お茶の間は凍てつくような空気なのに、テレビからは、ギャグの応酬と笑い声。
シュールな光景。

「ごめんなさい」以外に言葉が見つからない。
先生に触れる勇気もない。

先生も、背を向けたまま微動だにしない。
早く会って、その分仲良く過ごしたかったはずなのに、出前が来るまでの小一時間、気まずいまま同じ場所にいるだけだった。

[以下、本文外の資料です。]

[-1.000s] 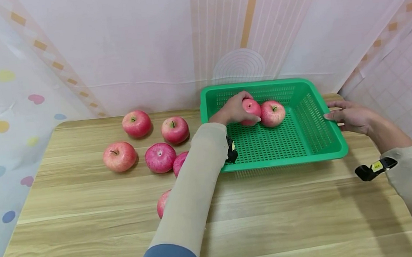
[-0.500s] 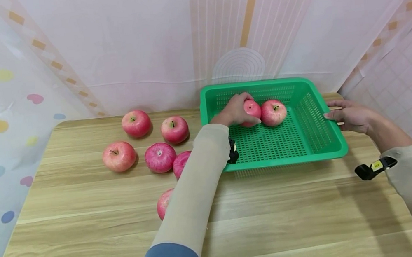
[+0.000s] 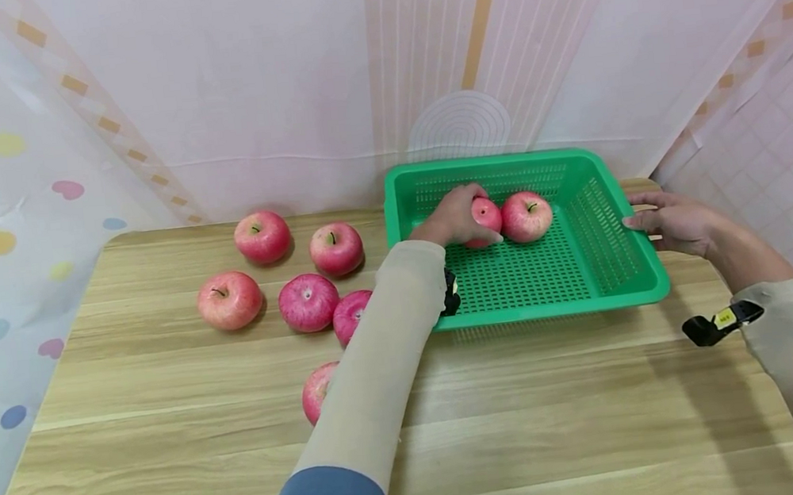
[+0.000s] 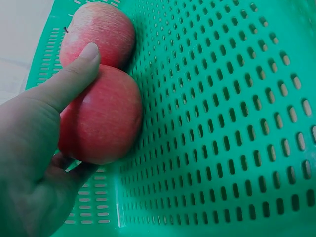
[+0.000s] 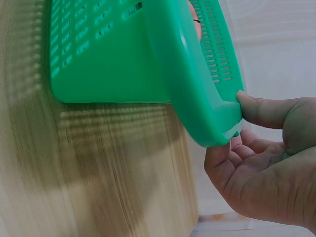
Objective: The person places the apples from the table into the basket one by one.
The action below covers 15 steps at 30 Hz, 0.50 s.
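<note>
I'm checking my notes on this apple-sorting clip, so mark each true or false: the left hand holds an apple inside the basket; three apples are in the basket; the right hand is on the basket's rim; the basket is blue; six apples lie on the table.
1. The left hand holds an apple inside the basket: true.
2. Three apples in the basket: false, two, the held one and another apple.
3. The right hand is on the rim: true.
4. The basket is blue: false, green.
5. Six apples lie on the table: true.

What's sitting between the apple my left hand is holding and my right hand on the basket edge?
Head view: a second apple, then bare basket floor up to the wall held by the right hand.
</note>
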Each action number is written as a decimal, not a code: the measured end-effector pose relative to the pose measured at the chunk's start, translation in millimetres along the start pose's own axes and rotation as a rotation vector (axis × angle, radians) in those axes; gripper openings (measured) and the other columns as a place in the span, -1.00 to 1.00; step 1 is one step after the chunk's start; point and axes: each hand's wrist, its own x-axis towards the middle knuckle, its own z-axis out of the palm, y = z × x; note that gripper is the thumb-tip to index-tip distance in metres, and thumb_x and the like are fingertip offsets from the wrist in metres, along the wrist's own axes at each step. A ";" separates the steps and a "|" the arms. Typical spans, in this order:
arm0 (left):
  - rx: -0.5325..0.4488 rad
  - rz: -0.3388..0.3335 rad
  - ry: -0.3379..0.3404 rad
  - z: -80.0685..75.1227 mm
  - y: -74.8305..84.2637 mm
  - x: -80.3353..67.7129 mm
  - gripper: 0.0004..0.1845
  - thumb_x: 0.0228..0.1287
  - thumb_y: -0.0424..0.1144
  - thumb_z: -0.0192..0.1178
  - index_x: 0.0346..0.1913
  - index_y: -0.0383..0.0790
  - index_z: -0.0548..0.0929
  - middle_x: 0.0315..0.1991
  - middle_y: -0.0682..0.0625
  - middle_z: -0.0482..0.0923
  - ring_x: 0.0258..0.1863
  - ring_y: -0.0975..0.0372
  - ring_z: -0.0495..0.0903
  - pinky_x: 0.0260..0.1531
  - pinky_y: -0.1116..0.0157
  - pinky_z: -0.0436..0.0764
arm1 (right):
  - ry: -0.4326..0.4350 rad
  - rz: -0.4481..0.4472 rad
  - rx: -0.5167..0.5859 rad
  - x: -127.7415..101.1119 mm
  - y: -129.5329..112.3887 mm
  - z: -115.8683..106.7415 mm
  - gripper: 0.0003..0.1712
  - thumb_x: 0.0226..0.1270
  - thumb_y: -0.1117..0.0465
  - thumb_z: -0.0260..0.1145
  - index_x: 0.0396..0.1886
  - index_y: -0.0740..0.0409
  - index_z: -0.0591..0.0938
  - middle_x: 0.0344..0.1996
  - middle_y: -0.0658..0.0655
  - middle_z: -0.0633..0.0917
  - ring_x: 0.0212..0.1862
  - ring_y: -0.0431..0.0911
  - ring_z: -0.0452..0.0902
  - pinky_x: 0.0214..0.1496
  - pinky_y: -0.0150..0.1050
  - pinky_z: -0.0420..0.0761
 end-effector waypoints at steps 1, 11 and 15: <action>0.003 0.001 0.002 0.1 0.0 0.1 -0.18 0.11 -0.07 0.56 0.37 -0.26 0.41 0.27 -0.12 0.45 0.22 0.11 0.46 0.17 0.23 0.53 | 0.001 0.000 0.000 0.2 0.0 0.2 -0.38 0.66 0.27 0.02 0.53 0.35 0.03 -0.22 -0.17 0.63 -0.16 -0.28 0.61 -0.08 -0.26 0.66; 0.010 -0.037 -0.027 3.8 2.2 -0.5 -0.17 0.13 -0.04 0.54 0.41 -0.17 0.40 0.34 -0.13 0.29 0.24 0.11 0.41 0.11 0.22 0.58 | 0.004 -0.007 -0.007 0.4 0.1 1.2 -0.40 0.66 0.27 0.01 0.52 0.34 0.05 -0.23 -0.18 0.63 -0.17 -0.28 0.62 -0.08 -0.25 0.66; 0.017 -0.045 -0.032 3.9 3.4 -0.8 -0.16 0.13 -0.04 0.54 0.43 -0.16 0.39 0.33 -0.12 0.28 0.22 0.13 0.42 0.11 0.24 0.58 | 0.005 -0.006 0.000 -0.4 -0.4 1.8 -0.39 0.66 0.26 0.02 0.52 0.34 0.05 -0.22 -0.17 0.63 -0.17 -0.28 0.61 -0.08 -0.25 0.66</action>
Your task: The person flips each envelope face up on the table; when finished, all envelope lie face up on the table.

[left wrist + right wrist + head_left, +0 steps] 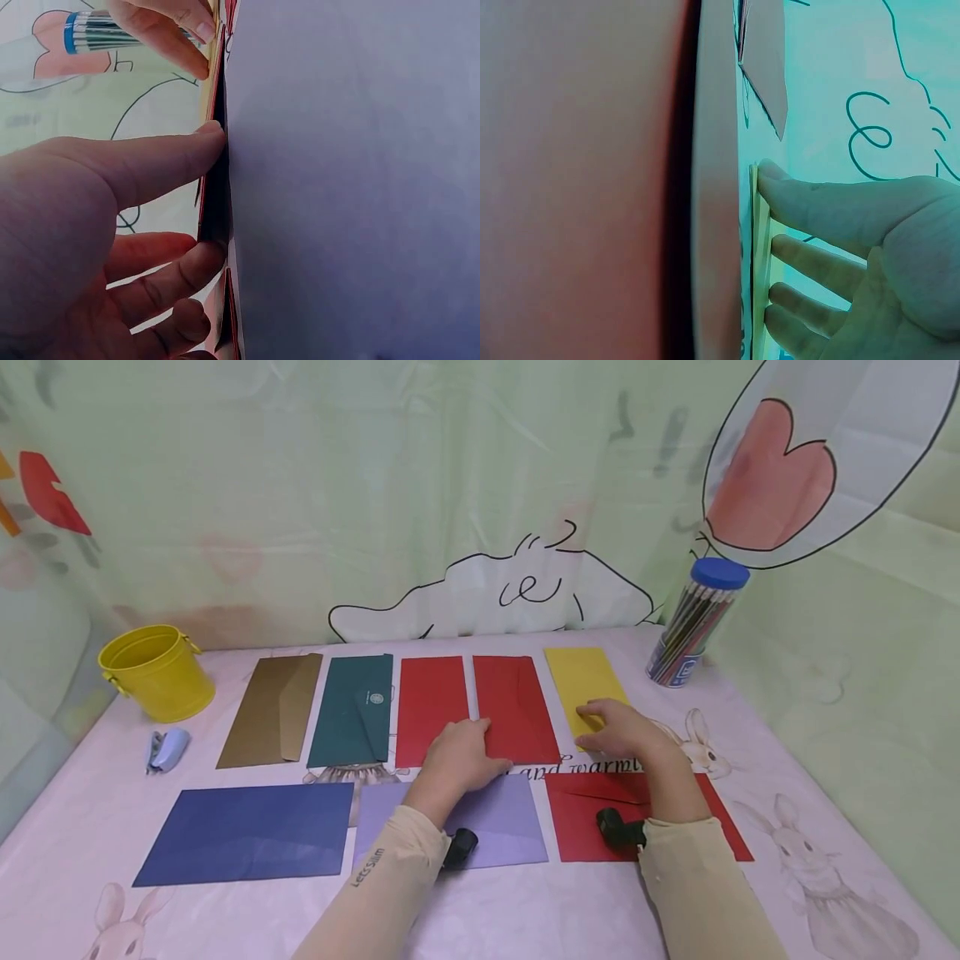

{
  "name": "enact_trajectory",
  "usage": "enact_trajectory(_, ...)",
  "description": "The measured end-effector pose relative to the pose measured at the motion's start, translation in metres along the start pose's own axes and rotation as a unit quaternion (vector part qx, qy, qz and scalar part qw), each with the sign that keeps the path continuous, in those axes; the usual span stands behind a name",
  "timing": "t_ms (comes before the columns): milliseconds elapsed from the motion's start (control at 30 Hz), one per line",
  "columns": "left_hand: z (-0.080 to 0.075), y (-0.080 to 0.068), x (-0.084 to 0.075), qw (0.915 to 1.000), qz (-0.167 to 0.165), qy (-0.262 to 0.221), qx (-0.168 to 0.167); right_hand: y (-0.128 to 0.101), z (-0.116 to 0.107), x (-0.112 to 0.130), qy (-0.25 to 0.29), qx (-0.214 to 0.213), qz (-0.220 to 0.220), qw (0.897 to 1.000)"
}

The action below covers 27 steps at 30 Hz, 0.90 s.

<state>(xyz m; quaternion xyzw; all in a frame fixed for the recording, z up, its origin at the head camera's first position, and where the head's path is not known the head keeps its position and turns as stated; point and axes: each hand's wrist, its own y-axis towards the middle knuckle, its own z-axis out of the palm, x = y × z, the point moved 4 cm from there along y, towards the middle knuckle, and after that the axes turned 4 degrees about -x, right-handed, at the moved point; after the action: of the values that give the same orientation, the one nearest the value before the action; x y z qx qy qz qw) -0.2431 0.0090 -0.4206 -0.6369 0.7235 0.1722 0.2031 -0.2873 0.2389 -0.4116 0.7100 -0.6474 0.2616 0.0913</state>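
My left hand (463,758) is at the near end of the right-hand red envelope (517,710) in the back row. In the left wrist view its thumb (176,161) meets the envelope's near edge, with the fingers around its left corner; a dark gap shows beneath. My right hand (621,732) rests its fingertips on the near part of a yellow envelope (587,672). In the right wrist view the thumb (810,206) touches the yellow edge, with the fingers spread along it. Another red envelope (431,702) lies just left of my left hand.
Gold (270,710) and dark green (348,710) envelopes lie at back left. Nearer lie blue (247,831), lilac (498,827) and red (585,835) envelopes. A yellow bucket (161,681) and a blue stapler (168,749) stand left; a pencil jar (693,622) stands back right.
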Motion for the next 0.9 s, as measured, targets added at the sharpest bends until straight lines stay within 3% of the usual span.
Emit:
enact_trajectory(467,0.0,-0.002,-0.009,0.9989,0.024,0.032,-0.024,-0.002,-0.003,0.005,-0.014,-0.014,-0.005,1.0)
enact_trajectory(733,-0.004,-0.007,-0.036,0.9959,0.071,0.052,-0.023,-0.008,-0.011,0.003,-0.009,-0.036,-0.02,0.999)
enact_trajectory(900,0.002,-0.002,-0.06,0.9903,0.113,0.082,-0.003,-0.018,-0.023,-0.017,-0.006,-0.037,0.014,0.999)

ピンポーンと出前のかつ丼が来たのは、番組が終わったころ。
先生は無言で立ち上がって玄関まで行き、支払いをしたりしていた。

玄関の方を向けない。
先生の顔が見られない。

先生が受け取った出前を無垢のテーブルに置いているのが視界に入る。
そして、「食べよう」と声を掛けられた。

「うん」とテレビを消して立ち上がる。
先生は、新しいグラスを出して、飲み物を注いでいた。


気軽に声は掛けられない。

二人で向かい合って座り、わくわくしながら頼んだはずのかつ丼を、沈黙の中少しずつ口に運んだ。


食べてる気がしない。

先生に嫌われたかもしれない。

ほんまは先生、今私と一緒にいたくないかもしれない。



先生を悲しませたこととか、会いたくてウキウキしながら白いスカートを選んだこととか。
まだかなーと特急電車の窓から、広がる畑を見たこととか。

そういうのが全部混ざって、喉元が苦しい。


先生は私より先に食べ終わって、グラスの中の冷たいお茶を一気に飲み干して言った。

「食わへんの」

「ううん、食べるよ」

目が見られないけど、普通に振舞おうとしてぱくぱくと食べる。
おいしいはずのかつ丼やのに、味がよくわからん。

そんな私を、頬杖をつきながら先生が見ている。


「…言い方キツかったな。ごめん」

「ううん」

箸を止めずに、もぐもぐ食べる。

あかん。
ごめんって言われたら…なんか、鼻がつーんとする。


「…ごめん」


またごめんって言った。

でも、先生のごめんは軽く聞こえへんな。


潤む目で、ちょっと顔を上げたら、テーブルに軽く伏せるようにしてる先生のつむじが見える。

泣くつもりもなかったのに、涙がぽろっと頬を伝った。